For example, in the family Araliaceae, one minor variant of ITS2 in Eleutherococcus giraldii showed 100% identity to the ITS2 major variant of Panax ginseng (Figure 7A,B, Figure S4A). The variant was validated in the nuclear genomes of P. ginseng and E. giraldii through direct sequencing of PCR products using species-specific primers (Figure S4B). Based on 7.4×10−10 substitutions/site/year of ITS2 in Araliaceae, divergence dates among Panax species and among Eleutherococcus species were estimated to be 52 million year ago (MYA) and 25 MYA, respectively (Figure 7B). It should be pointed out that the bootstrap values for these nodes are less than 50%, which probably resulted from the limited polymorphic sites between samples. However, this phylogenetic relationship is consistent with those described previously . These results indicated that the intra-genomic variants could reveal evidences for horizontal gene transfer or an ancestral hybridization event. In addition, intra-generic similar ITS2 variants were discovered in the genus Armeniaca (Rosaceae). Six pairs of variants derived from A. vulgaris and A. sibirica showed 100% identity, and all ITS2 variants showed more than 95% identity (Figure S5A). These data and the phylogenetic trees of ITS2 variants (Figure S5B,C) supported the hypothesis that identical variants derived from a common ancestor and were preserved in the genomes of the descendants. The variants were corroborated by direct Sanger-sequencing or cloning of PCR products (Figure S5D-H). As illustrated in these NJ and MP trees, the ITS2 variants reflected the close relationships among species within a given genus and can be regarded as molecular fossils, which are defined as any molecule whose contemporary structure or function gives clues about its evolutionary history . Such fossils were also discovered in 12 other genera, including Epimedium (Berberidaceae), Inula (Asteraceae), Ipomoea (Convolvulaceae), Panax (Araliaceae), and Pinus (Pinaceae) (Figure S6), and NJ trees and MP trees of the ITS2 variants have supported the close relationships among species of these genera (Figure S7). Determination of these ITS2 variants by the direct sequencing or cloning of PCR products is as shown in Table S3.

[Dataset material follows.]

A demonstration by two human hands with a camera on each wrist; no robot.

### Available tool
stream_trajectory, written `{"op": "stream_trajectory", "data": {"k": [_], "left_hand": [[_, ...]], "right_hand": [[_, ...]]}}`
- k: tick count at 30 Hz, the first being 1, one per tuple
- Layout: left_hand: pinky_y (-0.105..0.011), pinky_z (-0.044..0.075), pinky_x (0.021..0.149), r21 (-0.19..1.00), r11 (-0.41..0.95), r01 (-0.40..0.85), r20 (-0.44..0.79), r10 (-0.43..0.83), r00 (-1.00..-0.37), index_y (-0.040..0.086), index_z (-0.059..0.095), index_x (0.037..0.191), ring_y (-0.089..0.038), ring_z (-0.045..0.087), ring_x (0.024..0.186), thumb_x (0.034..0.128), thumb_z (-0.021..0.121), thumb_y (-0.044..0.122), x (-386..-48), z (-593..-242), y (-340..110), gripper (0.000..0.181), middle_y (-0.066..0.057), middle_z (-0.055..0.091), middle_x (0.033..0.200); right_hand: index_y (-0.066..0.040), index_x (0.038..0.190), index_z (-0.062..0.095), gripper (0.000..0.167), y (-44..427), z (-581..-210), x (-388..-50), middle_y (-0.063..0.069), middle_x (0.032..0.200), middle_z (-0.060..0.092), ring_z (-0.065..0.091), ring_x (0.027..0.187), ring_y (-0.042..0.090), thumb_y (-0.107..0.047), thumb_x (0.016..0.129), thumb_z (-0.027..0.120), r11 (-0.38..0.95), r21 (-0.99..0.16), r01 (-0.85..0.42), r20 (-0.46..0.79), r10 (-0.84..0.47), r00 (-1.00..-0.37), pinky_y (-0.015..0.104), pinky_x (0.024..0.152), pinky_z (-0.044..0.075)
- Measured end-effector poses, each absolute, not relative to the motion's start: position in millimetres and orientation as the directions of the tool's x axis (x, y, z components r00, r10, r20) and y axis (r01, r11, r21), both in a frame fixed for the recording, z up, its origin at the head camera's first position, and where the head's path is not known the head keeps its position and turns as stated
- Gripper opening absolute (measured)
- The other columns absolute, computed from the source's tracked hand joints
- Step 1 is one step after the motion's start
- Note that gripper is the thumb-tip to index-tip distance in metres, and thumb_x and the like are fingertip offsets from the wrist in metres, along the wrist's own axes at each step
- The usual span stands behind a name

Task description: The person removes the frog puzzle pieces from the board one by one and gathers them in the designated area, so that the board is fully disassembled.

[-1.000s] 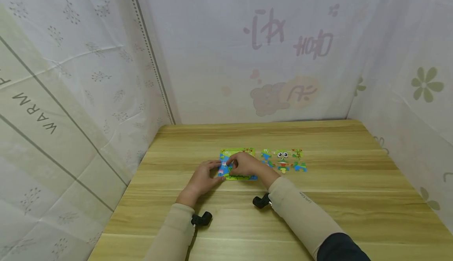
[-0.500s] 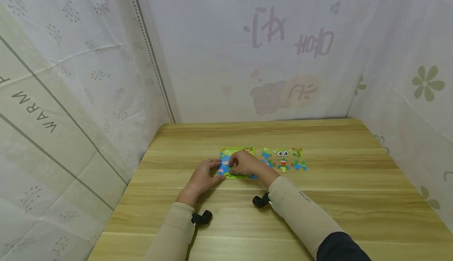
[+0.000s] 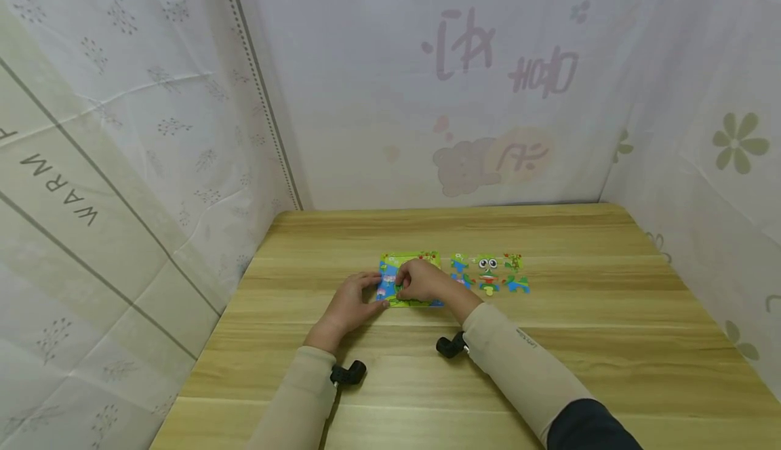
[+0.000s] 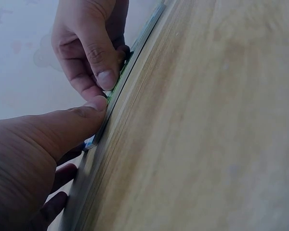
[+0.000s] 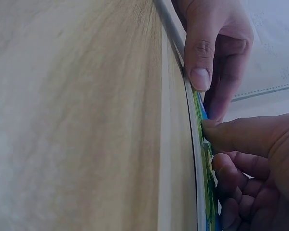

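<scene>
A flat green-and-blue puzzle board (image 3: 404, 255) lies on the wooden table. My left hand (image 3: 349, 305) holds it at the near-left corner, thumb on the front edge and fingers along the left side. Above the board, my right hand (image 3: 422, 280) has curled fingers, thumb and forefinger pinching a small green puzzle piece (image 3: 399, 289) that is mostly hidden. Blue pieces with pink flowers (image 3: 387, 280) show at the board's left. In the left wrist view, the left thumb (image 4: 89, 113) nearly meets the right thumb (image 4: 103, 72). The board's middle is covered by the right hand.
Right of the board lie several loose puzzle pieces, among them one with big eyes (image 3: 487, 264), one with a red mouth (image 3: 488, 287) and a blue-green one (image 3: 517, 285). Patterned curtains (image 3: 378, 97) stand behind the wooden table (image 3: 549, 362) and at both sides.
My right fingertips have shifted slightly right over the board, uncovering more of the blue pieces at its left. My left hand stays at the corner.
</scene>
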State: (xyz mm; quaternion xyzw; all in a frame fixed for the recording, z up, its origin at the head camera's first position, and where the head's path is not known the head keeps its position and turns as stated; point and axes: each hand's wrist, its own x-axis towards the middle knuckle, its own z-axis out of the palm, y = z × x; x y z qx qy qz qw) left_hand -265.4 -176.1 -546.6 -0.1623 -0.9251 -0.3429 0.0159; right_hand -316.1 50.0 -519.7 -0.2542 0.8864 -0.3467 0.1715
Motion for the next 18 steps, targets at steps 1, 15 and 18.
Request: {"op": "stream_trajectory", "data": {"k": [1, 15, 18], "left_hand": [[-0.049, 0.038, 0.120, 0.630, 0.711, 0.312, 0.142, 0.290, -0.947, 0.003, 0.067, 0.139, -0.032, 0.047, 0.144, 0.0910, 0.086, 0.028, -265.6, -546.5, -176.1, 0.057, -0.005, 0.058, 0.150], [-0.049, 0.039, 0.120, 0.622, 0.710, 0.330, 0.159, 0.298, -0.941, 0.004, 0.067, 0.138, -0.031, 0.048, 0.143, 0.0909, 0.086, 0.027, -265.9, -546.8, -176.8, 0.056, -0.004, 0.058, 0.149], [-0.049, 0.039, 0.119, 0.625, 0.707, 0.330, 0.158, 0.300, -0.941, 0.003, 0.067, 0.138, -0.031, 0.048, 0.142, 0.0907, 0.086, 0.028, -266.0, -547.0, -177.0, 0.056, -0.004, 0.059, 0.148]], "right_hand": [[-0.013, 0.103, 0.073, 0.016, 50.0, -520.1, -316.4, 0.001, 0.083, 0.064, 0.057, 0.069, 0.014, -0.016, 0.091, 0.083, 0.630, -0.702, -0.331, -0.130, -0.571, -0.811, 0.029, 0.062, 0.052], [-0.014, 0.103, 0.070, 0.019, 51.3, -517.2, -316.3, 0.003, 0.092, 0.063, 0.059, 0.079, 0.019, -0.017, 0.091, 0.084, 0.633, -0.717, -0.291, -0.146, -0.544, -0.826, 0.033, 0.070, 0.055], [-0.012, 0.102, 0.070, 0.016, 51.4, -517.5, -315.9, 0.003, 0.093, 0.063, 0.060, 0.080, 0.019, -0.015, 0.092, 0.083, 0.623, -0.729, -0.285, -0.138, -0.541, -0.830, 0.033, 0.071, 0.056]]}}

However, such molecular fossils were not discovered in all species under investigation. For example, among the four species we investigated from the genus Ilex (Aquifoliaceae) (I. asprella, I. cornuta, I. pubilimba, and I. rotunda) all ITS2 variants were clearly clustered within species, with high bootstrap values (Figure S8). Other genera for which ITS2 molecular fossils were not found include Astragalus (Fabaceae), Clerodendrum (Verbenaceae), and Euphorbia (Euphorbiaceae) (Figure S9). In the fact as described bellow, any of the variants could accurately distinguish these species. Overall, both major and minor variants in plant genomes were valuable markers for illustrating the evolutionary histories of many of the investigated species.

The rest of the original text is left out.